Cara’s study sought to understand the extent of HAIs in adults ages 65 and over and potential racial disparities in HAIs in Virginia’s hospitals. She used hospital discharge data from January 2012 to October 2015 to identify hospitalizations during which a hospital-acquired infection occurred for patients treated for pneumonia, surgeries related to cancer, surgeries not related to cancer, and acute myocardial infarction (AMI) and heart failure. Cara examined three types of hospital-acquired infections: clostridium difficile infection (CDI), catheter associated urinary tract infections (CAUTI), and catheter associated bloodstream infections (CLABSI).

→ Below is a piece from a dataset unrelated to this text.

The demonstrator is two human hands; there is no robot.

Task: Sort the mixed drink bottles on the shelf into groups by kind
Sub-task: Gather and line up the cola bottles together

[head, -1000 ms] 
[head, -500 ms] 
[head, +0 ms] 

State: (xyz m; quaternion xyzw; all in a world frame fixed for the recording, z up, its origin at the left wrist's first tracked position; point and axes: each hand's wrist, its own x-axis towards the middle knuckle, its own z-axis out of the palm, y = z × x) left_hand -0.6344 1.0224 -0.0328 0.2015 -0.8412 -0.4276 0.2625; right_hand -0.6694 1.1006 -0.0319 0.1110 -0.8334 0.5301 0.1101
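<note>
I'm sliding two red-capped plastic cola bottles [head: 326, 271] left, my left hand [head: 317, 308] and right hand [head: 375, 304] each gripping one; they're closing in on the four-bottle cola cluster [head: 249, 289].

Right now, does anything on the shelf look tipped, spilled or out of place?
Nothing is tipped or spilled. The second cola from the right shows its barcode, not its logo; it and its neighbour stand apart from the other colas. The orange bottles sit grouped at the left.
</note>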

Using linear regression models, Cara found that HAIs are uncommon in Virginia, with less than 2.5% of patients developing a CDI and less than 1% acquiring either a CAUTI or CLABSI. Consistent with prior research, she found that the longer a patient stayed in the hospital, the more likely the patient developed a hospital-acquired infection. Generally, Cara did not find evidence of racial disparities in HAIs in Virginia’s hospitals. However, contrary to previous research, Cara found that African Americans in Virginia’s hospitals were significantly less likely than whites to acquire a catheter associated urinary tract infection.
2. Effects of the Affordable Care Act on Young Adults with Asthma by Paige Anders (B.A., Economics, Class of 2018)
Prior studies have shown that men and women often receive different levels of treatment for health issues that should not be affected by the patient’s gender. This type of bias could cause women to experience a lower standard of care and could result in adverse health consequences.
Paige’s study examined the impact of expanded private insurance coverage on gender disparities in healthcare utilization among young adults with asthma in the Virginia population. To measure private insurance coverage expansions, Paige used the natural experiment created by the dependent coverage mandate in the Affordable Care Act (ACA). Effective in 2010, the dependent coverage mandate required that all private plans that offer dependent child coverage make the coverage available until a child reaches the age of 26. Because adult children just above the age 26 threshold and adolescents under age 18 were not impacted by this mandate, this provision created both a treatment group (adults aged 19-25) and a control group (persons over age 26).
Paige used hospital discharge records for non-pregnancy related admissions for 2008 and 2009 (pre-ACA years) and 2012 through the third quarter of 2015 (post-ACA years). She focused on young adults ages 19 – 25 years old and older adults ages 27 – 30. Using a difference-in-difference regression model, she found evidence that the ACA’s dependent coverage mandate helped to decrease hospitalizations where asthma was a primary diagnosis. Among women, for example, there was an approximate 40% reduction in asthma hospitalizations for both the primary diagnosis of asthma and respiratory specific admissions. In addition, Paige found decreased gender discrepancies in hospital utilization between men and women with asthma.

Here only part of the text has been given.